Éboulement

A propos de « L’éboulement du temps » de Matthieu Lorin, éditions Aux cailloux des chemins.

Ce très beau recueil se lit d’une traite, comme un récit (on notera d’ailleurs qu’il a un peu souffert dans le sac et le RER). Il parcourt la naissance et la jeunesse de l’auteur, alternant les textes en « je » où Matthieu écrit, et semble nous écrire, tant ce livre est un dialogue avec le lecteur, et des textes en « tu » , en italiques, où un autre observe l’auteur, souvent, croit-on deviner, une mère, un frère. De la naissance au jeune adulte, nous parcourons une vie.


Matthieu Lorin écrit des poèmes en prose, courts, de deux à trois paragraphes (rarement quatre). Il met « sur la même ligne de mire corps, souvenirs et monde concret » comme il le dit dans l’entretien mis en ligne sur le site de son éditeur. Il y a en effet une ligne tendue, permanente dans chaque texte et d’un texte à l’autre. L’auteur nous entraîne dans sa vision d’une enfance et d’une adolescence, intime, douloureuse, parsemée des « éboulements » du titre, jusqu’à la naissance de son propre fils, et un peu au delà. La ligne est aussi tendue d’un mot à l’autre, d’une image à l’autre, créant un effet de surprise et transmettant au lecteur toute la violence mêlée à la douceur et au mystère de l’enfance.


Quelques extraits:


« J’apprends en percutant le monde. Je le jetterais volontiers au feu mais je n’ai déjà plus le droit de m’en approcher.
Il n’est qu’éboulement : seules les pies et les mères connaissent le prix de l’or de toute façon.
Et puis les odeurs, celle des herbes sèches ou du bain, celle de la défaite parfois aussi… »

« Bientôt, l’enfance ne sera plus qu’un estran où gisent des objets abandonné. La suite exige des espaces plus grands et des livres en feu.
C’est pourquoi mes mains restent dans les poches lorsque les souvenirs s’éboulent les uns après les autres.

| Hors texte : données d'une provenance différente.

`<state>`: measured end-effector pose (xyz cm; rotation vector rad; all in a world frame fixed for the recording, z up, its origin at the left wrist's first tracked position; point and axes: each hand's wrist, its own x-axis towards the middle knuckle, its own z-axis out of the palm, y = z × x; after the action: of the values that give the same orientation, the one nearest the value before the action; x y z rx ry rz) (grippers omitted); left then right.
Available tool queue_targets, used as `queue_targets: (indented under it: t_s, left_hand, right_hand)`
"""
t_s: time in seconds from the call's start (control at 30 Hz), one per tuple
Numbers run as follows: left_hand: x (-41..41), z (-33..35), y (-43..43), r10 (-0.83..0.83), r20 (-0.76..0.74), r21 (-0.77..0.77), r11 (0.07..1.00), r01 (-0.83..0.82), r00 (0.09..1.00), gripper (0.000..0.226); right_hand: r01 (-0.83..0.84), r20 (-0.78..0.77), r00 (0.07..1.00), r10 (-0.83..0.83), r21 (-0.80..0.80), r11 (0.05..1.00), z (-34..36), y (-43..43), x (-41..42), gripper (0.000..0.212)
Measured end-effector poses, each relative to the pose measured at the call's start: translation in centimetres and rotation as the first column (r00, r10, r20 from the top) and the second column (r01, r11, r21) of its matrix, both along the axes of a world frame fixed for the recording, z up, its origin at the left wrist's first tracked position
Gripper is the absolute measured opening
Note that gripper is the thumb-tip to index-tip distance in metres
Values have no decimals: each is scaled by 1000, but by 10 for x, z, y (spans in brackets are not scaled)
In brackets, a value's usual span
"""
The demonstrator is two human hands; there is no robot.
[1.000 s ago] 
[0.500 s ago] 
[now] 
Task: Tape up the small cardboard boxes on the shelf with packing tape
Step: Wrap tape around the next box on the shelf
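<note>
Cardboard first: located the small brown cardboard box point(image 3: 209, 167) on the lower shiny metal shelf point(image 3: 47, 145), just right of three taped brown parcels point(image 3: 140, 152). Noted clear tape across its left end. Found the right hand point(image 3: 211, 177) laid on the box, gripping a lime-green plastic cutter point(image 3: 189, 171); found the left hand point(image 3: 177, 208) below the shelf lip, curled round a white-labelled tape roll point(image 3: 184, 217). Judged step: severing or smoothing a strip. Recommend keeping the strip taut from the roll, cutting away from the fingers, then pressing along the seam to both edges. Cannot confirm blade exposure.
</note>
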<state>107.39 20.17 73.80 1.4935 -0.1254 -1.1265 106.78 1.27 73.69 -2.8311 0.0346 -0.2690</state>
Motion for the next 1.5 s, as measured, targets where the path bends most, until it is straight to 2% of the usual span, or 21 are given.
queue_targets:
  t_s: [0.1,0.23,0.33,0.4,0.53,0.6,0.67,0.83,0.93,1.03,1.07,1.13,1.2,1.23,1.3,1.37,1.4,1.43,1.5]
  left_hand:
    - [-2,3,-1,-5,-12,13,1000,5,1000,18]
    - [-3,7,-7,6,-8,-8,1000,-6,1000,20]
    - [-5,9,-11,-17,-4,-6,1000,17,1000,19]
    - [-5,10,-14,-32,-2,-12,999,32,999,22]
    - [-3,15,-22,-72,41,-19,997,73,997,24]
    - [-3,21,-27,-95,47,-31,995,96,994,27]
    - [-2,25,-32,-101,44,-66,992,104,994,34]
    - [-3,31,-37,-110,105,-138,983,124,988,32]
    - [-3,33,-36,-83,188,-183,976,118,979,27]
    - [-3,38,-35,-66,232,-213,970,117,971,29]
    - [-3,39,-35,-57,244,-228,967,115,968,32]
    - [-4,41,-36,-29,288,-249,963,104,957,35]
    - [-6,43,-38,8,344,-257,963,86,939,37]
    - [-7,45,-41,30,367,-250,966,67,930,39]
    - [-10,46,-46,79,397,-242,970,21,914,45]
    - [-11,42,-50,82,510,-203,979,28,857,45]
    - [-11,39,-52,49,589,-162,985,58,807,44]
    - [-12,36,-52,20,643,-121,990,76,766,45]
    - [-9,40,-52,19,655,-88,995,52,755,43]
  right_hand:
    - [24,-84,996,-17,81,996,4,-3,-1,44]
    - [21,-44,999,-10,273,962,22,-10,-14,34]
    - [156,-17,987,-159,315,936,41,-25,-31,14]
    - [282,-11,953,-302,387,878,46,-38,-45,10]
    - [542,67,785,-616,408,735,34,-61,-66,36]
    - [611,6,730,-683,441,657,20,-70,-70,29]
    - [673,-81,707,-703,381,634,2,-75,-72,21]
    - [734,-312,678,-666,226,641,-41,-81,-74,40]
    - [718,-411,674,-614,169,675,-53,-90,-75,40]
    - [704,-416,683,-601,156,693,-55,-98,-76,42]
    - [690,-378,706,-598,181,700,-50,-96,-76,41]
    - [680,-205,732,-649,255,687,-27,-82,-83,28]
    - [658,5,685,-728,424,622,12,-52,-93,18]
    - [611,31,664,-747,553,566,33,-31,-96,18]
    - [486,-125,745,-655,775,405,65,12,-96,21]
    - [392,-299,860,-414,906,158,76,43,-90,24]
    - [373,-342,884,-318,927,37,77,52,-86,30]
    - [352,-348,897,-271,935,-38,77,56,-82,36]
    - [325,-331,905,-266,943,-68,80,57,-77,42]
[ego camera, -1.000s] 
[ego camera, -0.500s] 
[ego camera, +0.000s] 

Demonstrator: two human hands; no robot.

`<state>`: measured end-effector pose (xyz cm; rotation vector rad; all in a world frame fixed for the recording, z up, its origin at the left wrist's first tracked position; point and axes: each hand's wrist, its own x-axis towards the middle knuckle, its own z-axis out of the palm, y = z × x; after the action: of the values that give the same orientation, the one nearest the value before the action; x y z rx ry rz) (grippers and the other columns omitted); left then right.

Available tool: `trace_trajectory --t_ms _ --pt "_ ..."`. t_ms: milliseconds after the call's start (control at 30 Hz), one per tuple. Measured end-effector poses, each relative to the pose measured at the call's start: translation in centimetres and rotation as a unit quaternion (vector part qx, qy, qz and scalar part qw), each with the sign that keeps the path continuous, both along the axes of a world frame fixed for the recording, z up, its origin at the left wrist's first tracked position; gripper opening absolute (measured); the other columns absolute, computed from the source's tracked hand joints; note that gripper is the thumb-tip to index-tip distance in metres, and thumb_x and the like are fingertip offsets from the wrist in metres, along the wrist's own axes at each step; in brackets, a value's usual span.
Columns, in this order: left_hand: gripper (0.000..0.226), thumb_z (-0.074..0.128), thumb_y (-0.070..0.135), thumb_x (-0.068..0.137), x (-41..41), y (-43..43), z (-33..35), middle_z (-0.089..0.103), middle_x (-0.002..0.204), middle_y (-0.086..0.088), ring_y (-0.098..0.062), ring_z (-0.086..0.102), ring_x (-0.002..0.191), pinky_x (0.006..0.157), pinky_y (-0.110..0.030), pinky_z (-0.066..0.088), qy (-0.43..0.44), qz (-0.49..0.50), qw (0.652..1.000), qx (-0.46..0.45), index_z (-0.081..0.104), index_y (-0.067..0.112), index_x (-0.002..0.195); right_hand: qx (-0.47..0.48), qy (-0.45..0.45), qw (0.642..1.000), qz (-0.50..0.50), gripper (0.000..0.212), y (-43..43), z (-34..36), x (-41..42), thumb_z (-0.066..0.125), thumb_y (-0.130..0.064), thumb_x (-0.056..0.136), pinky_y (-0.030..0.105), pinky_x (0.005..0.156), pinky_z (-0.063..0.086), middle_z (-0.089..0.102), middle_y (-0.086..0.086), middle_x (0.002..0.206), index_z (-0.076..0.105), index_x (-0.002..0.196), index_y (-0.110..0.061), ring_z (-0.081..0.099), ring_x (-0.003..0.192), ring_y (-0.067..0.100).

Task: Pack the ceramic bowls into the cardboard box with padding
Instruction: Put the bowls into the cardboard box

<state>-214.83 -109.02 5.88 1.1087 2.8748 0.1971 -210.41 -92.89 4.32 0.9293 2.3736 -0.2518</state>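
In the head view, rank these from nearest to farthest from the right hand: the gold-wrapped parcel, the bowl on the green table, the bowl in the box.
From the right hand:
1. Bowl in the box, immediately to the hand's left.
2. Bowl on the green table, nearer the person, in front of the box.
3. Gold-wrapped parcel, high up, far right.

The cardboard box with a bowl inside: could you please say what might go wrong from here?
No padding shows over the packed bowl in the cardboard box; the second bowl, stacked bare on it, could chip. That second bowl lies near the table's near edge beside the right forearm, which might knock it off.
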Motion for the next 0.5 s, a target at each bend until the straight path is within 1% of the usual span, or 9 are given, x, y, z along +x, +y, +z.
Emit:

Je n’ai pas le dixième d’un siècle et il faut déjà me comporter comme une croix de granit.»


Un dernier extrait pour le dialogue (ou les deux monologues) de l’enfant et de la mère :


« Je retrouve dans les plis de ma mémoire des ballons passant par-dessus des clôtures, un lycée aux allures de divagation, mon courage en fer blanc, des verres sur une table en formica, le sourire espiègle d’un grand-père et le visage encore sans rides de ma mère.
Plus tard, tout explosera et rien ou presque ne sera sauvé, comme lors des grandes gelées : table au sous-sol, bercé par le bruit des xylophages et des souvenirs accumulés, verres brisés, ballon arraché par le chien.


Et le visage de maman, replié dans une constellation de doutes. »

« Tu n’étais peut-être pas mon préféré mais tu avais avec toi cette volonté de n’être rien, de ne pas vouloir faire plier le regard des autres.
Je me souviens de cette table et des coups de crayon que nous y portions. On inscrivait dessus le résultat de parties de cartes. Parfois, tu te laissais aller à quelques arabesques sans signification. Et puis, tu effaçais tout, toi compris.
Tu habitais une armée qui repoussait les malheurs, les poux, les batailles, l’avenir joué aux dés.
Mais cela, tu l’as également gommé.
»

Matthieu Lorin dirige la revue et les éditions La page blanche.